Description of the task - Nothing but the line containing "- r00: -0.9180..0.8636" and the lines after it in the entries below should appear, each repeated exactly.

··· Provided data

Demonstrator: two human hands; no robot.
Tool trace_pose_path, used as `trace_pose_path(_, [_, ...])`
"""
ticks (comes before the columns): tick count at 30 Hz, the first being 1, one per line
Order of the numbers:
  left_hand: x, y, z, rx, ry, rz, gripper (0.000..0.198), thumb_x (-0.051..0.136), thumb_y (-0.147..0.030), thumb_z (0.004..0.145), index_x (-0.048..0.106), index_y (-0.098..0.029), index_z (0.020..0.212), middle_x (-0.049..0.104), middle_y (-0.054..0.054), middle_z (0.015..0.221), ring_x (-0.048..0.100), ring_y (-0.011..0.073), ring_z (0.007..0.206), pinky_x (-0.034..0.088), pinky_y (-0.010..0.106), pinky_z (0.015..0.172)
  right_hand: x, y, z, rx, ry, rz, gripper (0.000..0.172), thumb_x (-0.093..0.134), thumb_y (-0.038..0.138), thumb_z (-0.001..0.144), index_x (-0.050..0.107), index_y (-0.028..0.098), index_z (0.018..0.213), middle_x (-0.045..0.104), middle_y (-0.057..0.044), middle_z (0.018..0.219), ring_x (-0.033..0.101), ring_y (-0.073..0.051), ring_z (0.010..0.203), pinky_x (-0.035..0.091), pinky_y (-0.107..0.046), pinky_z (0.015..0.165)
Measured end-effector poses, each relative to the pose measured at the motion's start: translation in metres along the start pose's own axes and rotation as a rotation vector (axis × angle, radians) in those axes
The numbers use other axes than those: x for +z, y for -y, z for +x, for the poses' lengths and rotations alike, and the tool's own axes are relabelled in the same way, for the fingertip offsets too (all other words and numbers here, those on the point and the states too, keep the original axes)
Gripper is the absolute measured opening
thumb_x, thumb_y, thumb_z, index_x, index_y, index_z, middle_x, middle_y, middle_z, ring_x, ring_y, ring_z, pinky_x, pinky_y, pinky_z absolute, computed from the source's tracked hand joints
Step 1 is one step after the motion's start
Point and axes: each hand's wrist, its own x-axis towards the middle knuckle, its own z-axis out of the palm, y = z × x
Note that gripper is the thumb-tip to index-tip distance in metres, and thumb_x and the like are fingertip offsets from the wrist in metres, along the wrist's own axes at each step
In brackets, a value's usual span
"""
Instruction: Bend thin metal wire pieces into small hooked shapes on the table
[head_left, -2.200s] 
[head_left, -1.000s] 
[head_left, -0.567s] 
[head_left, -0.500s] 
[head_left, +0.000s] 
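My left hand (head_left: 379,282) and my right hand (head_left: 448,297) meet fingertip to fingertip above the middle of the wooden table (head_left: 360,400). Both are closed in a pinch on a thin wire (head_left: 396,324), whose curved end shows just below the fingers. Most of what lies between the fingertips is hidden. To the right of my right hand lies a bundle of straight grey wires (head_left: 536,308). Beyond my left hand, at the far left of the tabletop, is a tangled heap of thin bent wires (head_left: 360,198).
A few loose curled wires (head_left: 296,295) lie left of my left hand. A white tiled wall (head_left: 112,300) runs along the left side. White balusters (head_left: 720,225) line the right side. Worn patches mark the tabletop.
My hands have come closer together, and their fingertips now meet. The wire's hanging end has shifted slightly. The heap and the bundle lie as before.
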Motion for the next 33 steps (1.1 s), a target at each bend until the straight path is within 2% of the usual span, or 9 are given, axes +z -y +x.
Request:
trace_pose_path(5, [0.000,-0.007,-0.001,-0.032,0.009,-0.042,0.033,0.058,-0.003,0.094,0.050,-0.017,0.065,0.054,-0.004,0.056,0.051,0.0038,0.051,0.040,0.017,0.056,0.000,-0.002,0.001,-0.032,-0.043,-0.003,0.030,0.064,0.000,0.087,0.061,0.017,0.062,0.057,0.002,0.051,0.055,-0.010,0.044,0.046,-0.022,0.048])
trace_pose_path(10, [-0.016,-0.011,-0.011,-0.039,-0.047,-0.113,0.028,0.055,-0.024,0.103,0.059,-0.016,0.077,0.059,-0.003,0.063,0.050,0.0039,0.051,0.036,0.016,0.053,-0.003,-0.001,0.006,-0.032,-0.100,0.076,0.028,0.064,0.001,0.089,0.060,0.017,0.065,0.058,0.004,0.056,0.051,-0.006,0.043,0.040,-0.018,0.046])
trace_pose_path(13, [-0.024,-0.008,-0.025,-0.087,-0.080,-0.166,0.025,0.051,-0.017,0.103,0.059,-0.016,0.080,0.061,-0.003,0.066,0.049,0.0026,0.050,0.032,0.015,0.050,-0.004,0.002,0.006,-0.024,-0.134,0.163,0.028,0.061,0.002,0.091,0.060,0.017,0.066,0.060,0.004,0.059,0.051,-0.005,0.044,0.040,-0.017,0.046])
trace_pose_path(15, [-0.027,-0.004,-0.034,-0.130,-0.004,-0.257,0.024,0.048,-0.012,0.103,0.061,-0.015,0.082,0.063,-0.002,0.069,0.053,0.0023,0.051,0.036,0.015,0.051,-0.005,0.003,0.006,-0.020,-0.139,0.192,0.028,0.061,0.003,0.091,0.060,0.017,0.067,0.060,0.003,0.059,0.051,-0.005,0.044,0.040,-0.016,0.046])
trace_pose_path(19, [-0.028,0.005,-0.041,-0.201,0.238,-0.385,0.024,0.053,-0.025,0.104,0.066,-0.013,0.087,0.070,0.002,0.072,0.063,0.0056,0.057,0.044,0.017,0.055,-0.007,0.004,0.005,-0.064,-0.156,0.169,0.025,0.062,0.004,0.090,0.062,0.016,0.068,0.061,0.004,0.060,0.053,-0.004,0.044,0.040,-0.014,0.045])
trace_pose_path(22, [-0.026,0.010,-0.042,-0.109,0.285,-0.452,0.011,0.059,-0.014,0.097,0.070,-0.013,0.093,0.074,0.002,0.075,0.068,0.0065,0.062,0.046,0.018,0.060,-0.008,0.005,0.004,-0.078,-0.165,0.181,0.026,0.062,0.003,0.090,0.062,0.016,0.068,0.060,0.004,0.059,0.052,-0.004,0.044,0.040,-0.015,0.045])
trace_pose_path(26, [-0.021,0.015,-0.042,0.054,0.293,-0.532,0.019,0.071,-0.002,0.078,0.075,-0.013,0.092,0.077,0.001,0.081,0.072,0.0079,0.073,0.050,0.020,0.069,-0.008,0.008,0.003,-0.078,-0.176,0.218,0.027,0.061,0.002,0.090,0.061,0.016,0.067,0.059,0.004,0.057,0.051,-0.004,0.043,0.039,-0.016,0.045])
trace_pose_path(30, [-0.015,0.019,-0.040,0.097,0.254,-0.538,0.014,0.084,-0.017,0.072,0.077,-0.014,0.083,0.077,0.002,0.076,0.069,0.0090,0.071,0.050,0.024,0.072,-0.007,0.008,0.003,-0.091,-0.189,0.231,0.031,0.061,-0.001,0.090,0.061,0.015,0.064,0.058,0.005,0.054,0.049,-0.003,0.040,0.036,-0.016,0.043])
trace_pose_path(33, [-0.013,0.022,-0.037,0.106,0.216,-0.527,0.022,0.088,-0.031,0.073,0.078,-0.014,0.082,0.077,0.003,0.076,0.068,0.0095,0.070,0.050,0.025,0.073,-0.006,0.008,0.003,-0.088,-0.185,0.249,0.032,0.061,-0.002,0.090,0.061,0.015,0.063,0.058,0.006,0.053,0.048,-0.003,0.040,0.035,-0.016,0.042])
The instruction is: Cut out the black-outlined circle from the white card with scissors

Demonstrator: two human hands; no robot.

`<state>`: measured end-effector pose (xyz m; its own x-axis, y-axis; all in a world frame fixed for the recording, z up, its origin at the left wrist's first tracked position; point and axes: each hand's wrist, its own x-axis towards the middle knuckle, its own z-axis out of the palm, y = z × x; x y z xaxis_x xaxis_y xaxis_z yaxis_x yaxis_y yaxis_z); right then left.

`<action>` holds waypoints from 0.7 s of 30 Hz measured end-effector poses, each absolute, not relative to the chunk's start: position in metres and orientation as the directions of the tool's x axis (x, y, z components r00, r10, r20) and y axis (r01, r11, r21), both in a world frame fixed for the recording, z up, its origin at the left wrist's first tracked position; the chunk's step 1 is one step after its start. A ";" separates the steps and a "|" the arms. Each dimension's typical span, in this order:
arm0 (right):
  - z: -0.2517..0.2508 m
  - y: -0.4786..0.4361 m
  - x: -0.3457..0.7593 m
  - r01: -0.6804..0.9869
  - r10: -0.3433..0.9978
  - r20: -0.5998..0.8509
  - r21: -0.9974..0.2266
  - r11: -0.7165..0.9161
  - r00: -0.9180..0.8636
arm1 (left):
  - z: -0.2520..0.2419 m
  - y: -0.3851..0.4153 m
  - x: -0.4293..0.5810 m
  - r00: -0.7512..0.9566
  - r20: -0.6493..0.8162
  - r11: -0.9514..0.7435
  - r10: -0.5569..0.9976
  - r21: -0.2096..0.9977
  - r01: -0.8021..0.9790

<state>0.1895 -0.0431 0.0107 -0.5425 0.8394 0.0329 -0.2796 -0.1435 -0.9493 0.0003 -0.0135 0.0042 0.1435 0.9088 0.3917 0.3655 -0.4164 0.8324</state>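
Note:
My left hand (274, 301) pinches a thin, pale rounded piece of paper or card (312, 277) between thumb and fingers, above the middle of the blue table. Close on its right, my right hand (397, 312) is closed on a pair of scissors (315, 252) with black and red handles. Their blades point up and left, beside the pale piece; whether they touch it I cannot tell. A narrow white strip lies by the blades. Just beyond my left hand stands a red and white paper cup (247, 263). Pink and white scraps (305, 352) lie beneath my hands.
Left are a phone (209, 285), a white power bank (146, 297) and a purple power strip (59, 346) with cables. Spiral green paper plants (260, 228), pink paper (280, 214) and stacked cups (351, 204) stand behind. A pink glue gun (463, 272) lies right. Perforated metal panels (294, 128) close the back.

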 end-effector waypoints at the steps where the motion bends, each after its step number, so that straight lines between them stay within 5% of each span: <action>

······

Response box -
  - r00: -0.9180..0.8636
arm1 (left):
  - z: -0.2520..0.2419 m
  - y: -0.3851..0.4153 m
  - x: -0.4293..0.5810 m
  - r00: -0.7512..0.9566
  - r20: -0.6493..0.8162
  - r11: -0.9514..0.7435
  - r10: -0.5569..0.9976
  - r21: -0.2096..0.9977
  - r01: -0.8021..0.9790

<state>0.1895 -0.0431 0.0107 -0.5425 0.8394 0.0329 -0.2796 -0.1435 -0.9493 0.0003 -0.0135 0.0042 0.1435 0.9088 0.3917 0.3655 -0.4164 0.8324</state>
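Note:
My left hand (274, 301) pinches a thin, pale rounded piece of paper or card (312, 277) between thumb and fingers, above the middle of the blue table. Close on its right, my right hand (397, 312) is closed on a pair of scissors (315, 252) with black and red handles. Their blades point up and left, beside the pale piece; whether they touch it I cannot tell. A narrow white strip lies by the blades. Just beyond my left hand stands a red and white paper cup (247, 263). Pink and white scraps (305, 352) lie beneath my hands.
Left are a phone (209, 285), a white power bank (146, 297) and a purple power strip (59, 346) with cables. Spiral green paper plants (260, 228), pink paper (280, 214) and stacked cups (351, 204) stand behind. A pink glue gun (463, 272) lies right. Perforated metal panels (294, 128) close the back.
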
 end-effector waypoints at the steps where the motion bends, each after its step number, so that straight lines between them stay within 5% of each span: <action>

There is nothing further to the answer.